*PROVIDED INFORMATION*
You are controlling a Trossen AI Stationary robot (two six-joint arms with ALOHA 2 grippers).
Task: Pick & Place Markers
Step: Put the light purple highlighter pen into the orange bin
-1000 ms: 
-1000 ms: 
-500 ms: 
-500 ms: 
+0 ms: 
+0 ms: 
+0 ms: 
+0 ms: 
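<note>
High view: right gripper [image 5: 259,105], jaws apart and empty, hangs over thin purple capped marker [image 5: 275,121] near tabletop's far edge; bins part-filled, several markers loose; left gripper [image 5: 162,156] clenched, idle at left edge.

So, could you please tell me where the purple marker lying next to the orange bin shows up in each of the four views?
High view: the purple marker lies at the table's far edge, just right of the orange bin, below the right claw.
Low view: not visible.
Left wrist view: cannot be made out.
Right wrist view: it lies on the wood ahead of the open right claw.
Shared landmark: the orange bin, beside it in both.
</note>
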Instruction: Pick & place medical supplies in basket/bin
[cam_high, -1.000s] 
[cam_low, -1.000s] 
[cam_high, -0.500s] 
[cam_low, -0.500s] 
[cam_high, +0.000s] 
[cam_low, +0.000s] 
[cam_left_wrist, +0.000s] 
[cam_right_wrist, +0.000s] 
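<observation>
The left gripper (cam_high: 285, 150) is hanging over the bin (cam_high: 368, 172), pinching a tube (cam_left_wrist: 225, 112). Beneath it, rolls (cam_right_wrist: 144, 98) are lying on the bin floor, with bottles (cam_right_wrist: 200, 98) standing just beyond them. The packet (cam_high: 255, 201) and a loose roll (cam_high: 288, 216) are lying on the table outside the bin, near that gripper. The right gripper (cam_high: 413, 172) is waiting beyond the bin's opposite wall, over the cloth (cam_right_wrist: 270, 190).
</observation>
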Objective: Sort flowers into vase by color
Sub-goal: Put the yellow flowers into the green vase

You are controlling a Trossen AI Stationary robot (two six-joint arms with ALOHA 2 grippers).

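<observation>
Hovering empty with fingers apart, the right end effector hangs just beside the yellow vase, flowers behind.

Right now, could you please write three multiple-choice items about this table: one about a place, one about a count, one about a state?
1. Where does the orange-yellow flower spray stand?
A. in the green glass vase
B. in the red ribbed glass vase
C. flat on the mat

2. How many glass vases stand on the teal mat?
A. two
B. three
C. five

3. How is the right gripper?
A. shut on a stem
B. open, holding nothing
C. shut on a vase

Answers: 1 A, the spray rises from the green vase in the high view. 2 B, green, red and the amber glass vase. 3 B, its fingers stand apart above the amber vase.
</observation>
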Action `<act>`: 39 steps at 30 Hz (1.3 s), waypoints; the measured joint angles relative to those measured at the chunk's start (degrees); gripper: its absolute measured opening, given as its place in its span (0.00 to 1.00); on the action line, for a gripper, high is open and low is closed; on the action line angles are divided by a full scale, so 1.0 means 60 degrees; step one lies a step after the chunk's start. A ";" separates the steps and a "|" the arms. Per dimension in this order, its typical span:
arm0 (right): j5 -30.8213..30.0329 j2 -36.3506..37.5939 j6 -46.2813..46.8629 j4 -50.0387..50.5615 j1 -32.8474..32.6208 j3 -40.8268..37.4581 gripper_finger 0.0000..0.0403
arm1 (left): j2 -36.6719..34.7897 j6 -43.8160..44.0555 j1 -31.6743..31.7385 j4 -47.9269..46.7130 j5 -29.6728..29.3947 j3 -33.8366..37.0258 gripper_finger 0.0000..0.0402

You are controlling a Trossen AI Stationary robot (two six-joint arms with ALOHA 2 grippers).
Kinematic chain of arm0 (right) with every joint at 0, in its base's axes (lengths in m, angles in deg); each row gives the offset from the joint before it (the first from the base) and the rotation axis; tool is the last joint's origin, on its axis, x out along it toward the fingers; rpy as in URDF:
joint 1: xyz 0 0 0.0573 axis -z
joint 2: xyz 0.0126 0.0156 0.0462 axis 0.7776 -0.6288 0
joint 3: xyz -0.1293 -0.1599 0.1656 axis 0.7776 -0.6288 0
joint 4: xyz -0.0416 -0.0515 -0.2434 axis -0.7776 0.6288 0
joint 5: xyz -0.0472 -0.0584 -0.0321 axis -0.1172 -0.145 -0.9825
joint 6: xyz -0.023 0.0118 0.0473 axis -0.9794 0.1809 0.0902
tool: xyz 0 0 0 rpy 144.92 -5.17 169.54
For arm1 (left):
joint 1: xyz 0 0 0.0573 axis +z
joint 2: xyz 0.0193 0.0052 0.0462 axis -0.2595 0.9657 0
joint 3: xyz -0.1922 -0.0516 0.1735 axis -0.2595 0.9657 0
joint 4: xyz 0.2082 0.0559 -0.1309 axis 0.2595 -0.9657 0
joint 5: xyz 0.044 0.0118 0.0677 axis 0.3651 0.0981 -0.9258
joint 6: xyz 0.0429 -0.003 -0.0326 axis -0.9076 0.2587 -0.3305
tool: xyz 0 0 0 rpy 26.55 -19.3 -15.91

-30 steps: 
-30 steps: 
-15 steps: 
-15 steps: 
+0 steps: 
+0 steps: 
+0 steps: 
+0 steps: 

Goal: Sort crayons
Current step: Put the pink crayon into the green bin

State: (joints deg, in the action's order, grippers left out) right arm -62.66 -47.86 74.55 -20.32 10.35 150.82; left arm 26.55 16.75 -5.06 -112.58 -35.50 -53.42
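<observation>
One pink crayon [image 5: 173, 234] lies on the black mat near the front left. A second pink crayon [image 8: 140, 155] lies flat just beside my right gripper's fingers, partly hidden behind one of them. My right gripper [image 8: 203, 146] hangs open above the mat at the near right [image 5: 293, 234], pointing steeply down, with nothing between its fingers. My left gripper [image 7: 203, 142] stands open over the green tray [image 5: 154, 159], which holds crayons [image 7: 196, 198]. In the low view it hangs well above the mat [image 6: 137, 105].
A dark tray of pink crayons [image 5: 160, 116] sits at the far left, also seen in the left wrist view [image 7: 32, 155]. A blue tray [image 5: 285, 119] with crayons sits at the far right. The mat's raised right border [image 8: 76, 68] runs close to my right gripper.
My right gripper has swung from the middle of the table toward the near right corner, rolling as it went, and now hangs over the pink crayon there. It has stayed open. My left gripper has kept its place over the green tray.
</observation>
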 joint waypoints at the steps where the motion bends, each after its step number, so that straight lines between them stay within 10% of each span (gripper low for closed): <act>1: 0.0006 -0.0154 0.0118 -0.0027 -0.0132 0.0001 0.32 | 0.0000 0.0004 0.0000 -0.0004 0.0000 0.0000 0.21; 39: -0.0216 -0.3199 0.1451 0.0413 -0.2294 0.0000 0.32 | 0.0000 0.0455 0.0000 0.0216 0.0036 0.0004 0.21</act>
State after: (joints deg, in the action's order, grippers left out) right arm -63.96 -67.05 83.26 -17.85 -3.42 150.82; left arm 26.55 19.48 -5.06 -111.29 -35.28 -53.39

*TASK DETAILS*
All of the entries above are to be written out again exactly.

*OUTPUT BELOW*
You are controlling a Trossen AI Stationary robot (two six-joint arms with ALOHA 2 grippers).
Task: Pick & Place Markers
Step: Put the light purple highlighter pen into the orange bin
-1000 ms: 
-1000 ms: 
-500 ms: 
-500 ms: 
+0 ms: 
+0 ms: 
+0 ms: 
+0 ms: 
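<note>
High view: right gripper [image 5: 259,105], jaws apart and empty, hangs over thin purple capped marker [image 5: 275,121] near tabletop's far edge; bins part-filled, several markers loose; left gripper [image 5: 162,156] clenched, idle at left edge.

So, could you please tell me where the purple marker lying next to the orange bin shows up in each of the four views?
High view: the purple marker lies at the table's far edge, just right of the orange bin, below the right claw.
Low view: not visible.
Left wrist view: cannot be made out.
Right wrist view: it lies on the wood ahead of the open right claw.
Shared landmark: the orange bin, beside it in both.
</note>
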Instruction: Pick & place medical supplies in basket/bin
[cam_high, -1.000s] 
[cam_low, -1.000s] 
[cam_high, -0.500s] 
[cam_low, -0.500s] 
[cam_high, +0.000s] 
[cam_low, +0.000s] 
[cam_left_wrist, +0.000s] 
[cam_right_wrist, +0.000s] 
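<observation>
The left gripper (cam_high: 285, 150) is hanging over the bin (cam_high: 368, 172), pinching a tube (cam_left_wrist: 225, 112). Beneath it, rolls (cam_right_wrist: 144, 98) are lying on the bin floor, with bottles (cam_right_wrist: 200, 98) standing just beyond them. The packet (cam_high: 255, 201) and a loose roll (cam_high: 288, 216) are lying on the table outside the bin, near that gripper. The right gripper (cam_high: 413, 172) is waiting beyond the bin's opposite wall, over the cloth (cam_right_wrist: 270, 190).
</observation>
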Objective: Sort flowers into vase by color
Sub-goal: Put the yellow flowers into the green vase

You are controlling a Trossen AI Stationary robot (two six-joint arms with ALOHA 2 grippers).

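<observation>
Hovering empty with fingers apart, the right end effector hangs just beside the yellow vase, flowers behind.

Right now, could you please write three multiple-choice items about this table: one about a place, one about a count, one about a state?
1. Where does the orange-yellow flower spray stand?
A. in the green glass vase
B. in the red ribbed glass vase
C. flat on the mat

2. How many glass vases stand on the teal mat?
A. two
B. three
C. five

3. How is the right gripper?
A. shut on a stem
B. open, holding nothing
C. shut on a vase

Answers: 1 A, the spray rises from the green vase in the high view. 2 B, green, red and the amber glass vase. 3 B, its fingers stand apart above the amber vase.
</observation>
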Action `<act>`: 39 steps at 30 Hz (1.3 s), waypoints; the measured joint angles relative to those measured at the chunk's start (degrees); gripper: its absolute measured opening, given as its place in its span (0.00 to 1.00); on the action line, for a gripper, high is open and low is closed; on the action line angles are divided by a full scale, so 1.0 means 60 degrees; step one lies a step after the chunk's start. A ";" separates the steps and a "|" the arms. Per dimension in this order, its typical span:
arm0 (right): j5 -30.8213..30.0329 j2 -36.3506..37.5939 j6 -46.2813..46.8629 j4 -50.0387..50.5615 j1 -32.8474..32.6208 j3 -40.8268..37.4581 gripper_finger 0.0000..0.0403
arm1 (left): j2 -36.6719..34.7897 j6 -43.8160..44.0555 j1 -31.6743..31.7385 j4 -47.9269..46.7130 j5 -29.6728..29.3947 j3 -33.8366..37.0258 gripper_finger 0.0000..0.0402

You are controlling a Trossen AI Stationary robot (two six-joint arms with ALOHA 2 grippers).
Kinematic chain of arm0 (right) with every joint at 0, in its base's axes (lengths in m, angles in deg); each row gives the offset from the joint before it (the first from the base) and the rotation axis; tool is the last joint's origin, on its axis, x out along it toward the fingers; rpy as in URDF:
joint 1: xyz 0 0 0.0573 axis -z
joint 2: xyz 0.0126 0.0156 0.0462 axis 0.7776 -0.6288 0
joint 3: xyz -0.1293 -0.1599 0.1656 axis 0.7776 -0.6288 0
joint 4: xyz -0.0416 -0.0515 -0.2434 axis -0.7776 0.6288 0
joint 5: xyz -0.0472 -0.0584 -0.0321 axis -0.1172 -0.145 -0.9825
joint 6: xyz -0.023 0.0118 0.0473 axis -0.9794 0.1809 0.0902
tool: xyz 0 0 0 rpy 144.92 -5.17 169.54
For arm1 (left):
joint 1: xyz 0 0 0.0573 axis +z
joint 2: xyz 0.0193 0.0052 0.0462 axis -0.2595 0.9657 0
joint 3: xyz -0.1922 -0.0516 0.1735 axis -0.2595 0.9657 0
joint 4: xyz 0.2082 0.0559 -0.1309 axis 0.2595 -0.9657 0
joint 5: xyz 0.044 0.0118 0.0677 axis 0.3651 0.0981 -0.9258
joint 6: xyz 0.0429 -0.003 -0.0326 axis -0.9076 0.2587 -0.3305
tool: xyz 0 0 0 rpy 26.55 -19.3 -15.91

-30 steps: 
-30 steps: 
-15 steps: 
-15 steps: 
+0 steps: 
+0 steps: 
+0 steps: 
+0 steps: 

Goal: Sort crayons
Current step: Put the pink crayon into the green bin

State: (joints deg, in the action's order, grippers left out) right arm -62.66 -47.86 74.55 -20.32 10.35 150.82; left arm 26.55 16.75 -5.06 -112.58 -35.50 -53.42
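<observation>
One pink crayon [image 5: 173, 234] lies on the black mat near the front left. A second pink crayon [image 8: 140, 155] lies flat just beside my right gripper's fingers, partly hidden behind one of them. My right gripper [image 8: 203, 146] hangs open above the mat at the near right [image 5: 293, 234], pointing steeply down, with nothing between its fingers. My left gripper [image 7: 203, 142] stands open over the green tray [image 5: 154, 159], which holds crayons [image 7: 196, 198]. In the low view it hangs well above the mat [image 6: 137, 105].
A dark tray of pink crayons [image 5: 160, 116] sits at the far left, also seen in the left wrist view [image 7: 32, 155]. A blue tray [image 5: 285, 119] with crayons sits at the far right. The mat's raised right border [image 8: 76, 68] runs close to my right gripper.
My right gripper has swung from the middle of the table toward the near right corner, rolling as it went, and now hangs over the pink crayon there. It has stayed open. My left gripper has kept its place over the green tray.
</observation>
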 joint waypoints at the steps where the motion bends, each after its step number, so that straight lines between them stay within 10% of each span (gripper low for closed): <act>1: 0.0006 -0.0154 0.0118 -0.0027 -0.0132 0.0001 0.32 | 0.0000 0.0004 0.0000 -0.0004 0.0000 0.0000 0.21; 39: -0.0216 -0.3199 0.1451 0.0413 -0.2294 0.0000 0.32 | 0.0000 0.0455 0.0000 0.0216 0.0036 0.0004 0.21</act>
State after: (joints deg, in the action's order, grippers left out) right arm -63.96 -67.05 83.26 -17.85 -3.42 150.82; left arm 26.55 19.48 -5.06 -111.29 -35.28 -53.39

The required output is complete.